##### Source data #####

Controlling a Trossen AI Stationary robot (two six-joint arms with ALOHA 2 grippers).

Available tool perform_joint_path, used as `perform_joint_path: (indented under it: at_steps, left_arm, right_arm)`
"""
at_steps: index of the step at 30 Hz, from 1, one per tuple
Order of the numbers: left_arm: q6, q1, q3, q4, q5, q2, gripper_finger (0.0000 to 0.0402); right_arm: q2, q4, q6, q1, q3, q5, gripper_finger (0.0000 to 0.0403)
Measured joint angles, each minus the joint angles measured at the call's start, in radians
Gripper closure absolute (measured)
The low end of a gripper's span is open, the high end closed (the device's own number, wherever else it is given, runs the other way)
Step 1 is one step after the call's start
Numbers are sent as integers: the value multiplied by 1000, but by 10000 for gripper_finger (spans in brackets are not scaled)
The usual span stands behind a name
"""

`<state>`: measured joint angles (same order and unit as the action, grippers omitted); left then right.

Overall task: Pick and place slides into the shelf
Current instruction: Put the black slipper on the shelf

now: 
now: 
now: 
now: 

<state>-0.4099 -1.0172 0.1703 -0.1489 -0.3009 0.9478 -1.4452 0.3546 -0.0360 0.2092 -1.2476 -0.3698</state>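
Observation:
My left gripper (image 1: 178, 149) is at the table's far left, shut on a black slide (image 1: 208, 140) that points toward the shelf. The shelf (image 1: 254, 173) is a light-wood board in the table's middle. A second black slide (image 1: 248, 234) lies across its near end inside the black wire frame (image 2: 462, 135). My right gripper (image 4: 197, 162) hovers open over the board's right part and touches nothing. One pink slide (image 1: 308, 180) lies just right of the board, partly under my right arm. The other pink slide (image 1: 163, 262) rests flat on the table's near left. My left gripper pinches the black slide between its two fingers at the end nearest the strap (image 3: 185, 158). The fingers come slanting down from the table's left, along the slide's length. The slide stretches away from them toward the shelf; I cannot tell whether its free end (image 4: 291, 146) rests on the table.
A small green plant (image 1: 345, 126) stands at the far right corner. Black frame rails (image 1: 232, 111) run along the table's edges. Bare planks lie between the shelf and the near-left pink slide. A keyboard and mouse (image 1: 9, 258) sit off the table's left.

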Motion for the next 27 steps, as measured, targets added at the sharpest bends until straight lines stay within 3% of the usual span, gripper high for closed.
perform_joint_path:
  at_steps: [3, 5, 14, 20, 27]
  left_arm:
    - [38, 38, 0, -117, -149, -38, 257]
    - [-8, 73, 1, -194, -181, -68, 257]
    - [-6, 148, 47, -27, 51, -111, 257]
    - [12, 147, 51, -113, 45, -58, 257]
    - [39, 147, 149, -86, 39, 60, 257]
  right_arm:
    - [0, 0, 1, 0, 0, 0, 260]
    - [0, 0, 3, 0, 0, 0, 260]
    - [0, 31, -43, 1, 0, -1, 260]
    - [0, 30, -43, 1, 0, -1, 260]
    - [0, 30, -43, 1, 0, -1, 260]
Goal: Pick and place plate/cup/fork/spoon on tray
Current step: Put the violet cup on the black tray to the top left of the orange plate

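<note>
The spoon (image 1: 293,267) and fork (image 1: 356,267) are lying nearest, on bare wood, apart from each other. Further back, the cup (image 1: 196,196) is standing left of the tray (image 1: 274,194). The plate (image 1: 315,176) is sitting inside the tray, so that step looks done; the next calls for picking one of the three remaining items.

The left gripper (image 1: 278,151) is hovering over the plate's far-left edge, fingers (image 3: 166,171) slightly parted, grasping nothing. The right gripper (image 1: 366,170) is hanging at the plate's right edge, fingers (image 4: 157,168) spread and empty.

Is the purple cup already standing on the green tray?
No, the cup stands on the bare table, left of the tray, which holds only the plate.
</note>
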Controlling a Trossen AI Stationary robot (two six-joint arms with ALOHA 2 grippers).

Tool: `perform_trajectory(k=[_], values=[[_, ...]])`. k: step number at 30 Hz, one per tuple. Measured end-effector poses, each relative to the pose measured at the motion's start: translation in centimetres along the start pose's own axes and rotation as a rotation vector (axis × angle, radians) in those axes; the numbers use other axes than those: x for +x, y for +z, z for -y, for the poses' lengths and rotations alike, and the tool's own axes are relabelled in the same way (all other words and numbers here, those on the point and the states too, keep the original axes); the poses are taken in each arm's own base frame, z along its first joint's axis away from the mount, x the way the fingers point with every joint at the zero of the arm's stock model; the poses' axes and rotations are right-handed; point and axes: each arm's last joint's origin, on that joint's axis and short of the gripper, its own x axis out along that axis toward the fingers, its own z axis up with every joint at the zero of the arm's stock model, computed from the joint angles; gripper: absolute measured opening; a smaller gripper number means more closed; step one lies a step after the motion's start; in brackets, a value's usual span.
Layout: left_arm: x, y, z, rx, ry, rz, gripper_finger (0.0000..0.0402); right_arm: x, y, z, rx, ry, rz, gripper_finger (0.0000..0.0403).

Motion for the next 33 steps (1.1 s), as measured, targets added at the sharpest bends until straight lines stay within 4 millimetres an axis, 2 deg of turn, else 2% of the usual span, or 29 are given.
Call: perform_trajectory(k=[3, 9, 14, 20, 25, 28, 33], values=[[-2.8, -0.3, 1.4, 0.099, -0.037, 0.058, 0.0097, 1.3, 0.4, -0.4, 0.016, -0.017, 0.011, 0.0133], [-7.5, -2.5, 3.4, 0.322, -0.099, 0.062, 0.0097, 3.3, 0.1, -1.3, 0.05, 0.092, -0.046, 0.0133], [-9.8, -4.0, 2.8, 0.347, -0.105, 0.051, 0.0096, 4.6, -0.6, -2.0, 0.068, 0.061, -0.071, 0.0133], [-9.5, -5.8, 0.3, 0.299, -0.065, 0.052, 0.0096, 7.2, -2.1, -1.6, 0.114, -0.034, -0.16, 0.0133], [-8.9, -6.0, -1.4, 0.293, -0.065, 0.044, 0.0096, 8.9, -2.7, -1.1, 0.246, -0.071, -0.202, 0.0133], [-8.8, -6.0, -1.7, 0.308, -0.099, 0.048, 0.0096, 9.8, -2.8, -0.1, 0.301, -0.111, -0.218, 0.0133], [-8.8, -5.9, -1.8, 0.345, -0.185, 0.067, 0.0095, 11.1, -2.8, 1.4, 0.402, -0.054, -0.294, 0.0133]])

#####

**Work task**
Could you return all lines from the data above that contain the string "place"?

**Answer to this task**
Overall task: Pick and place slides into the shelf
Goal: Pick and place plate/cup/fork/spoon on tray

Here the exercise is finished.